Haitian– American singer Wyclef Jean warms our hearts this New Year’s with this recent answer to an interviewer’s question: blah --> How did your life change when you moved to Brooklyn [from Haiti]?
It was like day and night. The small village I was raised in didn’t have electricity -- no light, no nothing. My parents came and got me when I was 9, and I can still remember what it was like to see those headlights.
Landing at JFK for the first time, can you imagine?
I looked out the window and couldn’t see nothing but lights. They were so glaring that I said to my brother, “Man, we’ve arrived in the city of diamonds. This place is so rich, it’s nothing but diamonds on the floor!” It can be easy to forget, Readers. Lots of things are there to distract us. The stress of the job hunt. The bustle of the holidays. The demands of your current job.
But for many immigrants, and for all of us fortunate enough to be born here, this is the land with diamonds on the floor.

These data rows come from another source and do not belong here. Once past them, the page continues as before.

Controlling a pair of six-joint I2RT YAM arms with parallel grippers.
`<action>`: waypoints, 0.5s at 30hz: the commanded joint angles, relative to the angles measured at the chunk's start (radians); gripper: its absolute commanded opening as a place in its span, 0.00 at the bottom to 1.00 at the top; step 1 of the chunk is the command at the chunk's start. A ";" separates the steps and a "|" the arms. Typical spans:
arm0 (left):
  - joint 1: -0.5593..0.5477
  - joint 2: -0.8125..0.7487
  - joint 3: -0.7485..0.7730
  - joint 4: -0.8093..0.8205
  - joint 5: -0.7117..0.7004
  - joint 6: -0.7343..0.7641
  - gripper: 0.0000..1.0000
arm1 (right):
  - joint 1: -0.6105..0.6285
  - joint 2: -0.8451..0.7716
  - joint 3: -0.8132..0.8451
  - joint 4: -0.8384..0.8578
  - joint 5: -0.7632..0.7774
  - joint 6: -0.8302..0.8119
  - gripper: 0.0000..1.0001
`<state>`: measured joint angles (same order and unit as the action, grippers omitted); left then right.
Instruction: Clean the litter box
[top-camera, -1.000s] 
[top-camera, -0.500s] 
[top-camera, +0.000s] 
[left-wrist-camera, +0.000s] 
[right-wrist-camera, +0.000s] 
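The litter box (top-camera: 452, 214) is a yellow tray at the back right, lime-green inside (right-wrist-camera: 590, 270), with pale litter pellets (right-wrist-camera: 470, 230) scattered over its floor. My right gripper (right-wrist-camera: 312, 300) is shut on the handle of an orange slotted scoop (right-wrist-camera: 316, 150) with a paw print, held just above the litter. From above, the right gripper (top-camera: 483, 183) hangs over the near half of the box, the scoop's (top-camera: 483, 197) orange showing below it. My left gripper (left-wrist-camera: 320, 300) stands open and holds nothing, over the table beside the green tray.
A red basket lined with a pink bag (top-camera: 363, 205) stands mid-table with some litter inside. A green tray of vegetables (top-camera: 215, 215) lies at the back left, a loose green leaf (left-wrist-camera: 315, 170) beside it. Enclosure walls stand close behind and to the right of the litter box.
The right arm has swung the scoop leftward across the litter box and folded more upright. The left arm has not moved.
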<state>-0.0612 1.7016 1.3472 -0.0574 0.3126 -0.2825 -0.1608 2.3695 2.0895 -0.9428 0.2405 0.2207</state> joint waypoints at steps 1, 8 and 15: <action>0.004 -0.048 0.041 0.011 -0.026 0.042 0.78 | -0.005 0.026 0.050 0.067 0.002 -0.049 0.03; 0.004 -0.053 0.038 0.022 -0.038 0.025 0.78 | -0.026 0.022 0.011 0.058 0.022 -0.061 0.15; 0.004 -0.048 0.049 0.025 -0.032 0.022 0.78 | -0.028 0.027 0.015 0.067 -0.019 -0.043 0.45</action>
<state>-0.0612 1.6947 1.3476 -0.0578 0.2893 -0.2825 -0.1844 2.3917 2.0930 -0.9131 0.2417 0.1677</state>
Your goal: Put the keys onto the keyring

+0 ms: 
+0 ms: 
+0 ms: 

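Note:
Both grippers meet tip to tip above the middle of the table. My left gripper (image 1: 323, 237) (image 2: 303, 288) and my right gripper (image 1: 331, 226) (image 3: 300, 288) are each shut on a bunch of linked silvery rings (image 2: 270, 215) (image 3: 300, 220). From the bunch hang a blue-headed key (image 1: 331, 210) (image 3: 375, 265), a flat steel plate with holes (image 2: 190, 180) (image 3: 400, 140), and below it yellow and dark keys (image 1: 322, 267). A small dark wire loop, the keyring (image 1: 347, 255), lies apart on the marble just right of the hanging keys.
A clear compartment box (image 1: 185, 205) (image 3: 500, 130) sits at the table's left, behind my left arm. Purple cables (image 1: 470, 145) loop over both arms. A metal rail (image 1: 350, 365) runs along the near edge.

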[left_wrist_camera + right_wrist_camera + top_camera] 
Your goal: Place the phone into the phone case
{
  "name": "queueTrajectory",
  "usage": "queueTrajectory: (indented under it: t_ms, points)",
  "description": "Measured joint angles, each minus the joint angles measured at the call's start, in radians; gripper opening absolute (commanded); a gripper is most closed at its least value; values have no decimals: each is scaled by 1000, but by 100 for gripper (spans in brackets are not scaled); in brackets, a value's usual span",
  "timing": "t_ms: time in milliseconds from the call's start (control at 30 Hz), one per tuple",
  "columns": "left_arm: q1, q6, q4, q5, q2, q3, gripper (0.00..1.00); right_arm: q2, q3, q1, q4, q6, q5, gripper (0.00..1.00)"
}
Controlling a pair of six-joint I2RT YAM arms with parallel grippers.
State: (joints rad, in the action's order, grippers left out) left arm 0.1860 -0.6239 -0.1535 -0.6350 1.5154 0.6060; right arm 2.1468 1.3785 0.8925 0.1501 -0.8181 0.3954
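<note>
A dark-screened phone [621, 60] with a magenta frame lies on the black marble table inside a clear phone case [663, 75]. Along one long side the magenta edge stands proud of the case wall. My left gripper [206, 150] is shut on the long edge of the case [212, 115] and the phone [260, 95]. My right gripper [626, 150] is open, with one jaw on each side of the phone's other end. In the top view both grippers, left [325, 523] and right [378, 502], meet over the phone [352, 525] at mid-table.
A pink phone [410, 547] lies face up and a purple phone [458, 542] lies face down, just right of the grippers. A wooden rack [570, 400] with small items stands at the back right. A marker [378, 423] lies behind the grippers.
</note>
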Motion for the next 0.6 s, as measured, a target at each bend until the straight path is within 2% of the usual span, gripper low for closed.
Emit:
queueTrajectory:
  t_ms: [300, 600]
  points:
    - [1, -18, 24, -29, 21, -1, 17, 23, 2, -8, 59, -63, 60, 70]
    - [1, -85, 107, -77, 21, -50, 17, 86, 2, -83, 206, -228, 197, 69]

Don’t let yourself forget that we are the best educated, healthiest, best fed and best traveled generation in history. And the opportunities that we have when it comes to work really are unprecedented: to chose our own job, to pursue our own career, to pursue our own happiness.
That’s really tremendously different than the way our ancestors lived, and even far removed from the experience of most of our fellow human beings on the planet today.
So, even if you’re going through a tough time this year end, and especially if you’re not, please take a moment to celebrate the extraordinary good fortune we all have to be here in the here and now.
Because celebrating our successes -- spiking the ball in the end zone, high–fiving after the home run, raising our arms in victory at the finish line -- is something we don’t do enough in business and our careers here in America. And celebrating is important because it reminds us of what has enabled us to get to where we are today.
John D. Rockefeller was the world’s richest man in his day and undoubtedly had much to celebrate. But what was actually his “most joyful holiday of the year?”
You can find out in this clipping from the September 27, 1922 New York Times (click on the image to see a larger version):
Yes, John D. Rockefeller’s “most joyful holiday of the year” was the day he got his first job as a lowly clerk in a produce warehouse, and he celebrated that day for the rest of his life.
So, in this new year remember "LUCK, is when OPPORTUNITY meets PREPARATION!!!" Continue to make the most of every opportunity for it is your time to be living proof of your exhausted efforts of preparation.
May God bless you and keep you. . .
Love LADYBUG. . .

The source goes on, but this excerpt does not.